Charleston Business Journal > Sept. 3, 2007 > News
College of Charleston under construction

By Molly Parker
Staff Writer

The College of Charleston is pumping millions of dollars into its aging infrastructure as the school undergoes its largest construction project since it went public in 1970. 

 

“It’s been interesting to see the growth and improvement. I think the emphasis on bringing these new facilities online has just been tremendous. Of course, it’s always a challenge when you’re constructing in an old historic district with very little land,” said Monica Scott, the college’s vice president for facilities planning.

 

The projects put a new twist on the nostalgic downtown campus as administrators aim to offer big-school amenities while retaining its cozy small-college touch.

 

The largest piece of the construction plans, the so-called George Street project, was wrapped up this summer just in time for the school year that began late last month.

 

In the place of an old multistory garage and concrete parking lot, the new three-building complex along George and Liberty streets includes retail shops, a cafeteria, a new parking garage, upperclassmen apartments and suite-style residence halls for freshmen.

 

Developer Anthony McAlister designed the project on behalf of the college, and retains control of the retail space and parking garage. McAlister’s first major tenant, a CVS drugstore, opened for business Aug. 26. The school owns the land, apartments and Liberty Street building, Scott said.

 

About 200 upperclassmen will call the fourth-floor apartments located above the retail shops home. The two-, three- and four-bedroom apartments come with a kitchen, a single-occupancy bedroom, living rooms and a washing machine and dryer.

 

“We realize, as most schools do, if you want to keep your students on campus past the freshman year you have to offer that style of living,” Scott said. “The goal is to increase on-campus housing to about 40 percent of the undergraduate enrollment. There’s a direct correlation between student performance and living on campus.”

 

The building on Liberty Street includes the school’s cafeteria on the ground floor and 440 beds in suite-style residence halls for freshmen upstairs. The college has never required any of its students to stay on campus, though Scott said about 95% of them do.

 

The suites have two bedrooms, a shared bath and small study area, and house four students each.

 

The 600-car privately operated parking garage is situated between the two buildings.  

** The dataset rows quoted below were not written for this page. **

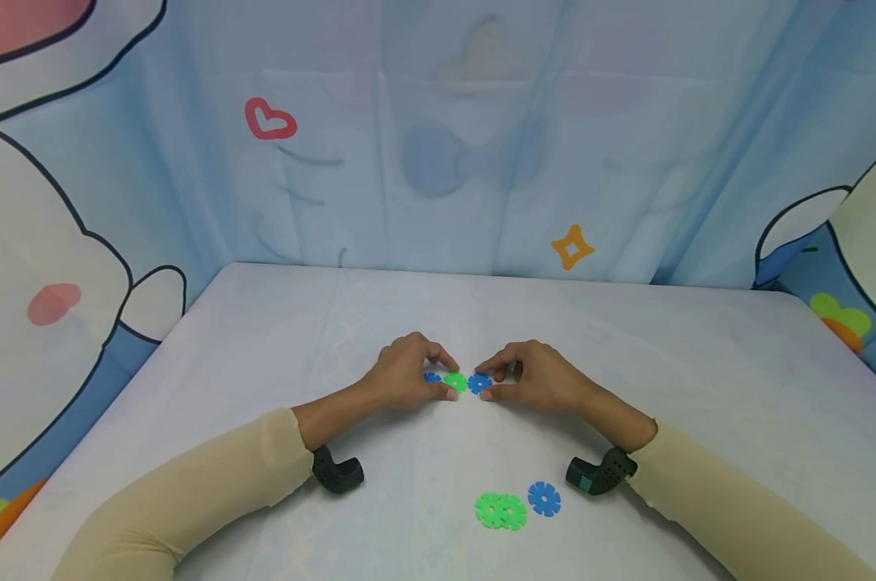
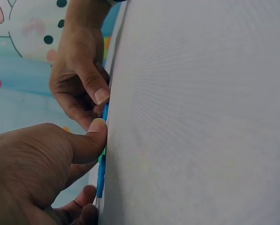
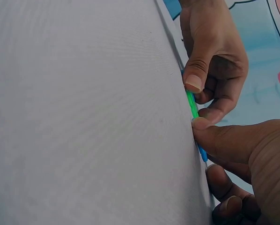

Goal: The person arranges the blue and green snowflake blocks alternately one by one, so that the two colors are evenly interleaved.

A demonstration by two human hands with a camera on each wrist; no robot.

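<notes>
In the head view my left hand [image 1: 407, 373] pinches a green notched plastic disc [image 1: 455, 382] between thumb and forefinger. A blue notched disc [image 1: 432, 377] shows beside it under the curve of that hand, partly hidden by the fingers. My right hand [image 1: 545, 378] holds another blue notched disc [image 1: 479, 384] by its edges, right up against the green one. Both wrist views show the discs edge-on, low over the white cloth, with the two hands' fingertips close together.
Nearer the front of the white-covered table [image 1: 379, 516] lie two overlapping green discs [image 1: 489, 511] and a blue disc [image 1: 544, 499]. Dark wrist cameras are strapped on both forearms. A blue printed curtain [image 1: 423, 218] hangs behind the table's far edge.
</notes>
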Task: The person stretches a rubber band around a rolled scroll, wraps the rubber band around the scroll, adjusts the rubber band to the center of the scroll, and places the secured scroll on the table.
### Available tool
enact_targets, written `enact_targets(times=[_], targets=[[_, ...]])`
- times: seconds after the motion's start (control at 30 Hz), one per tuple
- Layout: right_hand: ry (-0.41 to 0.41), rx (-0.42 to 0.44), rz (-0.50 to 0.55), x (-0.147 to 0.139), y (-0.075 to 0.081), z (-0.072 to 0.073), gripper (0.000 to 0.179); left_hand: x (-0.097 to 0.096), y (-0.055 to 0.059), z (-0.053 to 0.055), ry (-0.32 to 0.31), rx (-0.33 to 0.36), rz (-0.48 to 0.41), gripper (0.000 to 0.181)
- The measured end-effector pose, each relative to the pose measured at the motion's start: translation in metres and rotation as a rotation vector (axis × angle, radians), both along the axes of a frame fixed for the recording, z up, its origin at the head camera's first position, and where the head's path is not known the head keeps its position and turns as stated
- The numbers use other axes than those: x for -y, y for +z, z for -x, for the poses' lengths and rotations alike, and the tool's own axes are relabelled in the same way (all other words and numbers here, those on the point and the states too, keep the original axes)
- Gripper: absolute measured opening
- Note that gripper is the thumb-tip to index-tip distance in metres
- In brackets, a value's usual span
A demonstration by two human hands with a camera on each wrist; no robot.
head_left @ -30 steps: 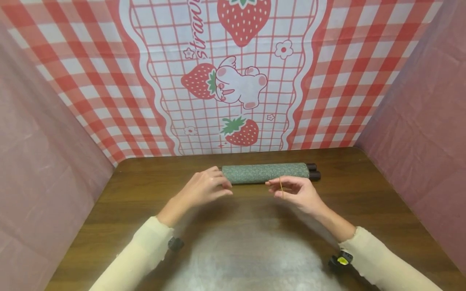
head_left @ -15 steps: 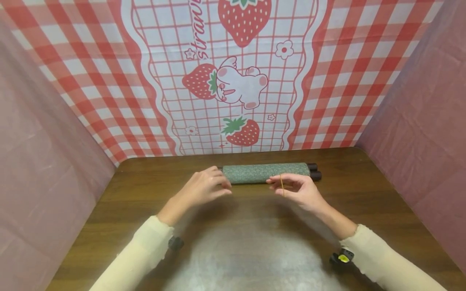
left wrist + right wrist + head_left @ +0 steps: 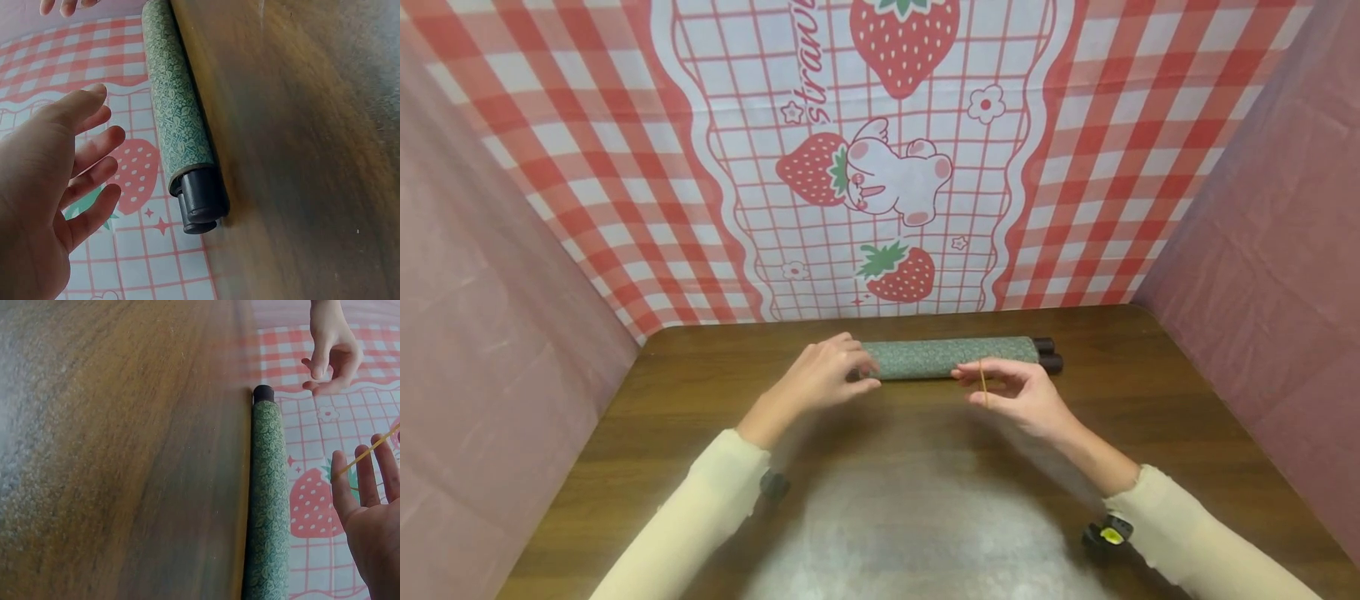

Scott said the college began looking at its construction needs several years back under the leadership of then-President Leo Higdon. Much of the previous infrastructure was built in 1970 when the school was folded into the public system and began an aggressive campaign to increase its 500 student population.

 

By 1975, the student population had grown to 5,000. It was just over 9,000 in 1996 and peaked at 10,044 in 2002, but the school did not undergo any major construction improvements during that three-decade period, Scott said. The college currently caps its student population at about 10,000.

 

As school officials prepared for the facelift, they outlined a series of planning principles, which included creating a small-college feel and a student-centered campus.

 

In addition to the George Street development, The Beatty School of Business on Liberty Street opened in the last few years, and construction was recently completed of the School of Education on the corner of Wentworth and St. Philip streets. A major renovation of the Stern Student Center was also recently finished. Those three projects cost a combined $22 million.

 

The Cato Center for the Arts on the corner of Calhoun and St. Philip streets is still under construction, as is the new basketball arena going up on Meeting Street. Both are scheduled to be completed next summer. The college will soon break ground on a new science center on the corner of Calhoun and Coming streets, which is pegged for completion in the fall of 2009. The combined cost of these three projects is $129 million, Scott said

 

The college has several additional projects still in the design phase, she said. There are plans to build a new facility at the Grice Marine Lab on James Island where the marine biology program is located.

 

The additional facility will house labs, office space and residence halls for graduate students.

 

The other project in the works is development of the 862-acre Dixie Plantation in rural West Ashley that was gifted to the school in 1995.

 

“We’d like to add some very small cabin-like residence halls and have students actually live out there while they’re doing their full-time studying,” Scott said. “It’s really a beautiful piece of property.”

 

Additionally, the school plans to renovate the exteriors of Randolph Hall, Porter’s Lodge and Towell Library, buildings that date to the 1800s and were the college’s first classroom buildings. They now largely house administrative staff, Scott said.

 

“It’s very important to be good stewards of these historic properties, so that’s an important one for us,” she said.

 

Each of the construction projects were funded by a variety of sources, Scott said, including institutional bonds, state capital improvement bonds, revenue bonds and private donations.